18. После этой мольбы она вновь залилась слезами и, сотрясаемая могучими рыданьями, лицом и грудью распласталась вся на моем ложе. Колеблясь между состраданием и страхом, я велю ей ободриться и не сомневаться в двух вещах: святыни не разгласит никто, и какое бы бог ни указал средство от приступов ее лихорадки, мы божественный промысл поддержим, будь то с опасностью для жизни. Женщина посветлела после такого уверения, осыпала меня градом поцелуев и, переметнувшись от слез к смеху, стала осмелевшей рукою разбирать мне завитки волос на шее и «заключаю, — говорит, — перемирие с вами и от назначенной тяжбы освобождаю. А не согласились бы вы на лечение, какого прошу, так уж готов был назавтра отряд мстителей за мою обиду и за достоинство мое».
Стыдно отвергнутым быть, а быть самовластным — гордыня,Тем дорожу, что путем средним могу я ступать.И мудрец, коль заденут его, на врага ополчится,Ну а врага не добить — это победа вдвойне.
Хлопнув затем в ладоши, она таким смехом залилась, что мы оробели. То же сделала со своей стороны и служанка, которая пришла первою, то же и девчонка, что вошла с госпожой.
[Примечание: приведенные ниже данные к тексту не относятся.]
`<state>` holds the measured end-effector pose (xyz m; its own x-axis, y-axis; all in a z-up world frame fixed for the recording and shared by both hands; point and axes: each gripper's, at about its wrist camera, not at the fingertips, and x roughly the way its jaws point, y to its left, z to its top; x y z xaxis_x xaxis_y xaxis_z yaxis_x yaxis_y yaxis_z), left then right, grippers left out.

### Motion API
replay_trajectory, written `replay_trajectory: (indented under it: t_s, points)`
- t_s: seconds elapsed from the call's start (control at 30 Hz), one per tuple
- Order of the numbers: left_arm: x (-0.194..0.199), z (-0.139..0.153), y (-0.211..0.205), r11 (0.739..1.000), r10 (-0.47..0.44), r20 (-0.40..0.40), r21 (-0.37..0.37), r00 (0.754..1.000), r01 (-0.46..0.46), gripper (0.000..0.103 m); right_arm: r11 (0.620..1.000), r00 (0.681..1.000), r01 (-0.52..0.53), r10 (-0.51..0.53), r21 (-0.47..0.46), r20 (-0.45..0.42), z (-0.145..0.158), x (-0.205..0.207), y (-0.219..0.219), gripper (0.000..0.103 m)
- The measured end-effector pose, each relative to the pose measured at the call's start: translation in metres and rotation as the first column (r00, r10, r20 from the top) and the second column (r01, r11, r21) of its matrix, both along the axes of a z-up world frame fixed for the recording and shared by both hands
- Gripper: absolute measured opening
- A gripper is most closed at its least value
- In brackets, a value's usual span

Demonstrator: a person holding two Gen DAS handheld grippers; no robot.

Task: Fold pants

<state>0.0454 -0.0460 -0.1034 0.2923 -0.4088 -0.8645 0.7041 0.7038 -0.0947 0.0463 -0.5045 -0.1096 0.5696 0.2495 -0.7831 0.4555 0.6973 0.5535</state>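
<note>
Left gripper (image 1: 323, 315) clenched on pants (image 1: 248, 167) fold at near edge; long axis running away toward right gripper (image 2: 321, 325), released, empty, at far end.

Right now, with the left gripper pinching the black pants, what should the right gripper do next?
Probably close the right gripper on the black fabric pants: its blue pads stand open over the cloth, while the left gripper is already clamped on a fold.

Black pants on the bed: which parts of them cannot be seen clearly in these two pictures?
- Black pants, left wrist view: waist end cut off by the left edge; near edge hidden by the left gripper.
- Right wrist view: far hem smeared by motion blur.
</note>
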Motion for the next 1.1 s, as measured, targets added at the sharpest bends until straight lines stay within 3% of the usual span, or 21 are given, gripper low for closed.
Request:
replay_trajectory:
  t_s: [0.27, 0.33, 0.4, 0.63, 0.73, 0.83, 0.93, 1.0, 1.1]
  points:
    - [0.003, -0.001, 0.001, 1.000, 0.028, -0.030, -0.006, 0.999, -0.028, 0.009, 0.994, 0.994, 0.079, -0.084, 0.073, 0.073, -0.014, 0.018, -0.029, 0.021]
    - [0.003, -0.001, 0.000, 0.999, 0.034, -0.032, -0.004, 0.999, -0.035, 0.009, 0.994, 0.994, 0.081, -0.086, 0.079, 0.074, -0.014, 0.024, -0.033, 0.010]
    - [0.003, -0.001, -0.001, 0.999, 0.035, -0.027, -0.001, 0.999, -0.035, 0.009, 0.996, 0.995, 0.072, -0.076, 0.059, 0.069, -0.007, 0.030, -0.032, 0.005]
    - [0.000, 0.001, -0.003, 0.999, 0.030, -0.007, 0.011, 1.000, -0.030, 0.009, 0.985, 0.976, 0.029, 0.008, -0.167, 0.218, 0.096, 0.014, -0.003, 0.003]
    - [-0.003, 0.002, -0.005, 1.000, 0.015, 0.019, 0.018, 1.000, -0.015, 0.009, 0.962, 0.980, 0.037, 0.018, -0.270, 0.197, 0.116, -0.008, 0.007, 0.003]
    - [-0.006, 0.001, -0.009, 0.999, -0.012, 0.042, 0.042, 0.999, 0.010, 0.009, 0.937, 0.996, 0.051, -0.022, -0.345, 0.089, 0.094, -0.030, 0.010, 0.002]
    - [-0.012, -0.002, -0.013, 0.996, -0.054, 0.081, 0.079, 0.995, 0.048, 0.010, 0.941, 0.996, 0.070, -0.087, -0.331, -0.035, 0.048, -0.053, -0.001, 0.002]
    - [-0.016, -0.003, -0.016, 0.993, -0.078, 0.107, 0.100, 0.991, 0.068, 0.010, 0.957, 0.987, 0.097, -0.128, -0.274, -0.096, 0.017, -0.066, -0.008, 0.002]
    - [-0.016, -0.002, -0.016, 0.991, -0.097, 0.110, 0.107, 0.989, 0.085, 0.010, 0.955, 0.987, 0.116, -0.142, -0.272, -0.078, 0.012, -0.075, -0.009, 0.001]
19. Все оглашалось безудержным этим смехом, между тем как мы, не ведая, отчего столь нежданная сделалась перемена в чувствах, поглядывали то друг на друга, то на женщин. «А я как раз не дозволила впускать в этот дом ни одного смертного, чтобы вас за целением болотной лихорадки всякий раз не прерывали». От этих Квартиллиных слов Аскилт слегка онемел, а я стал хладен, как зима в Галлии, не умея и слова произнесть. Впрочем, имея сотоварищей, я мог не опасаться, что произойдет непоправимое. Ведь решись они что предпринять, так это были всего лишь три женщины, и, понятное дело, слабые; а супротив стояли мы, — что б ни было, а мужеского полу. Мы и подпоясались этак повыше, а я уж и пары вперед прикинул: дойдет до дела, беру на себя Квартиллу, Аскилт — служанку, а Гитон — девицу.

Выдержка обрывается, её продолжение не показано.